3. Rescuing the Last Old Growth Redwoods
California’s coastal redwood trees are the tallest on Earth, reaching as high as 330 feet and living for over a thousand years. These treasures are only found from the Oregon border south to Big Sur, though loggers felled over 95% of them within a century to meet the region’s insatiable demand for lumber. Along with the Save the Redwoods League and some local landowners, state and local leaders managed to preserve groves throughout the state, culminating more recently in a deal to preserve the Headwaters Forest in 1999.
2. Ending Sierra Nevada Hydraulic Gold Mining
Gold mining brought much economic activity and immigration to California, but it led to war and genocide of the Native people, as well as significant, long-lasting pollution in our agricultural lands and waterways. Mercury from the mines still plague our waterways. But in 1884, federal judge Lorenzo Sawyer put a stop to hydraulic mining in the name of protecting agricultural land from the sediment runoff, in the case Woodruff v. North Bloomfield Gravel Mining Company. As a result, the Sierra Nevada mountains no longer face destructive hydraulic mining and our waterways are cleaner.
1. Establishing Yosemite National Park
Yosemite National Park is arguably the crown jewel of America’s park system.

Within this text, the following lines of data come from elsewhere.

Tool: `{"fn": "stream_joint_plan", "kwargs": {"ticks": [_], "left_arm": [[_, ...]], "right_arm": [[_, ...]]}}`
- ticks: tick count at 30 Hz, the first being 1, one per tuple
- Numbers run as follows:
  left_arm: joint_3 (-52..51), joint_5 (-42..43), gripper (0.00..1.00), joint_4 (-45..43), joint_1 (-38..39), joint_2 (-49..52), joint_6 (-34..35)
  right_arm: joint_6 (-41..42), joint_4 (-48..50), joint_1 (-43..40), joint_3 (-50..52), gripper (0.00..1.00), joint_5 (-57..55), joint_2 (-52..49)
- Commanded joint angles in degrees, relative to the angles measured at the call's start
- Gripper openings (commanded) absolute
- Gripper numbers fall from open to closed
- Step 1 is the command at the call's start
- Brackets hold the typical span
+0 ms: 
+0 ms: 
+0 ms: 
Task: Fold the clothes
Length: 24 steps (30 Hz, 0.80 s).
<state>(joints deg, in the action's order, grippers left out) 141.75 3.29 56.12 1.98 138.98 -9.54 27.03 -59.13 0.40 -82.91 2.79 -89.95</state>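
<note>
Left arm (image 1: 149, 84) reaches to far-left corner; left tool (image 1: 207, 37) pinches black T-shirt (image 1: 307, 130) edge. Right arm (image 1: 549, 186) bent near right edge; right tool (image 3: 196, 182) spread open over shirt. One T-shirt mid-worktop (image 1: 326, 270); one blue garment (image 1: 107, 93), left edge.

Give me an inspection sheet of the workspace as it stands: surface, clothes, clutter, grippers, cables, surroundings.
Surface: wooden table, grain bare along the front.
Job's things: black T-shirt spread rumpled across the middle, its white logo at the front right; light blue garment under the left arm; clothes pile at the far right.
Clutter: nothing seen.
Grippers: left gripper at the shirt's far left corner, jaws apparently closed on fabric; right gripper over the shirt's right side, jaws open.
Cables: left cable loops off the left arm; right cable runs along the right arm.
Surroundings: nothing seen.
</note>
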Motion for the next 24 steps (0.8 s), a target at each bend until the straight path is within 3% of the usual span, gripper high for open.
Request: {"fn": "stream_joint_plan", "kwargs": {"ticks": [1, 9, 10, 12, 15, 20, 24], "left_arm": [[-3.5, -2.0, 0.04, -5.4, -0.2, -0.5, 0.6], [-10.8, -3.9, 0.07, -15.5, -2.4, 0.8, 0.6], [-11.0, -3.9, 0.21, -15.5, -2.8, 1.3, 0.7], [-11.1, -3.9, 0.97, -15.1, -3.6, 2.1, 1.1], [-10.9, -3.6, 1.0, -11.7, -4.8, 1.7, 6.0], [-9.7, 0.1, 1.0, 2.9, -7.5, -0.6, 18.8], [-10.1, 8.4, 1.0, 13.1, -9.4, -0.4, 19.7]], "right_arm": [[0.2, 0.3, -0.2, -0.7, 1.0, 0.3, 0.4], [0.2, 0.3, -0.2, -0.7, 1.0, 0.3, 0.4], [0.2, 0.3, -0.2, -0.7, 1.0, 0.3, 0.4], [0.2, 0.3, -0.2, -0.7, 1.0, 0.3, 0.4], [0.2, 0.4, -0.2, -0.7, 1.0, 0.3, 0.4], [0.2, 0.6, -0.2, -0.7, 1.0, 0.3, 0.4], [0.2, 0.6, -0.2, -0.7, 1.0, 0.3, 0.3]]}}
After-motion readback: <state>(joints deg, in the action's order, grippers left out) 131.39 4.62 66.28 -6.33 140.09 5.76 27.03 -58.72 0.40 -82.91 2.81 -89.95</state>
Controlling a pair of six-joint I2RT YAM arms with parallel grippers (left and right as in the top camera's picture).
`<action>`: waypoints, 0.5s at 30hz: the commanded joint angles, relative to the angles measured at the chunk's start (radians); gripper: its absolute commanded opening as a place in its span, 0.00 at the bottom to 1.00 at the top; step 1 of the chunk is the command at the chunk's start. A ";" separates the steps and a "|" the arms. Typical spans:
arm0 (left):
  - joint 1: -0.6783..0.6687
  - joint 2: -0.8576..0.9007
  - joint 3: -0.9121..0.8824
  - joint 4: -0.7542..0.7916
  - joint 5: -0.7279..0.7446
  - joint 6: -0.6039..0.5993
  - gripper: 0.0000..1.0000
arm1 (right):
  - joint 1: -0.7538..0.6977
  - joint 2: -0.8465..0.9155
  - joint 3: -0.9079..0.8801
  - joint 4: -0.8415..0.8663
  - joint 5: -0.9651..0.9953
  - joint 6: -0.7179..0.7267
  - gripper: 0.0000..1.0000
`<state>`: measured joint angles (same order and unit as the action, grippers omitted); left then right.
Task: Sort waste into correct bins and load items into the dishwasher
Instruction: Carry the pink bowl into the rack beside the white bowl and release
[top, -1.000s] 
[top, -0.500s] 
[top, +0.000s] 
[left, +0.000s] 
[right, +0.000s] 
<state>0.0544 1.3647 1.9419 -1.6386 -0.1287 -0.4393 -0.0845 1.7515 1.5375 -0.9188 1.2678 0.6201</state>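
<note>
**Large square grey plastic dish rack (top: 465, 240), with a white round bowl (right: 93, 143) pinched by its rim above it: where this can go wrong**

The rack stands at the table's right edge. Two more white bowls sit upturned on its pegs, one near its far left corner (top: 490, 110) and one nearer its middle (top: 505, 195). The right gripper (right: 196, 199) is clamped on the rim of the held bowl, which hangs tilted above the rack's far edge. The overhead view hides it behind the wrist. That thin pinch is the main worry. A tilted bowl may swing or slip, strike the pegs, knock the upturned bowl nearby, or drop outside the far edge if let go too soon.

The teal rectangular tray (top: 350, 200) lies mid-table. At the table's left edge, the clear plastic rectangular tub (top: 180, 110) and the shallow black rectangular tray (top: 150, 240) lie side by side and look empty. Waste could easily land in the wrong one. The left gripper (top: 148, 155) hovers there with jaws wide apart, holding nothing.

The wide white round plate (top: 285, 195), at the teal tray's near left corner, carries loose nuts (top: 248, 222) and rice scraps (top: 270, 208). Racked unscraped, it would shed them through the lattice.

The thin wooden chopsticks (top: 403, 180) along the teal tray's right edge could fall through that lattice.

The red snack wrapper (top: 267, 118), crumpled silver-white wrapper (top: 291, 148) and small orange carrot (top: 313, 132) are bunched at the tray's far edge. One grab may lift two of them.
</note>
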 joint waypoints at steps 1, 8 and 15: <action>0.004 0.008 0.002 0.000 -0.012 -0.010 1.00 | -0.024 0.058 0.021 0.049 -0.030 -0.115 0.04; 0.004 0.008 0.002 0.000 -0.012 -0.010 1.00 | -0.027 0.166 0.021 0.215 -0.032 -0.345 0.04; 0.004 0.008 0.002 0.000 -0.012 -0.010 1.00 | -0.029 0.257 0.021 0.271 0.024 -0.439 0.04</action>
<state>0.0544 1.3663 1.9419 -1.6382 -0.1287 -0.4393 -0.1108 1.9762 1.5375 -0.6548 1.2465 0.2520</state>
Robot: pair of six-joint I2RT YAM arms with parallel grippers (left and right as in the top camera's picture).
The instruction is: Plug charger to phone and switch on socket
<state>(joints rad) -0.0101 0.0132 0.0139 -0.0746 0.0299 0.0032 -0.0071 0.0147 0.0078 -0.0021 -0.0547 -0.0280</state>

It features stunning glacial-carved Valleys, including Hetch Hetchy and the namesake Yosemite Valley, with incredible geologic features such as Half Dome, El Capitan and Yosemite Falls, the tallest waterfall in North America, along with priceless Sequoia tree groves. President Lincoln signed legislation in 1864 to protect much of the Valley and the main Sequoia grove, setting the precedent for the founding of the first national park at Yellowstone in 1872. Then Scottish immigrant and Martinez resident John Muir convinced Teddy Roosevelt during a 1903 camping trip to expand national park protection for Yosemite, allowing visitors from all over the world to enjoy more of the wonders of this world-class treasure.
While it’s easy to lament all that was lost in California’s environmental history, these 10 wins remind us that wherever there has been destruction and injustice, reformers and visionaries have also been present to fight back. (And of course there were more victories that didn’t make this list, such as saving Mono Lake and fighting off the draining and highway-strewning planned for Lake Tahoe.) These successes did not happen on their own, and in fact in many instances happened in the face of significant opposition from entrenched interests. We owe a debt to those activists and leaders who helped preserve much of California’s environmental heritage for future generations.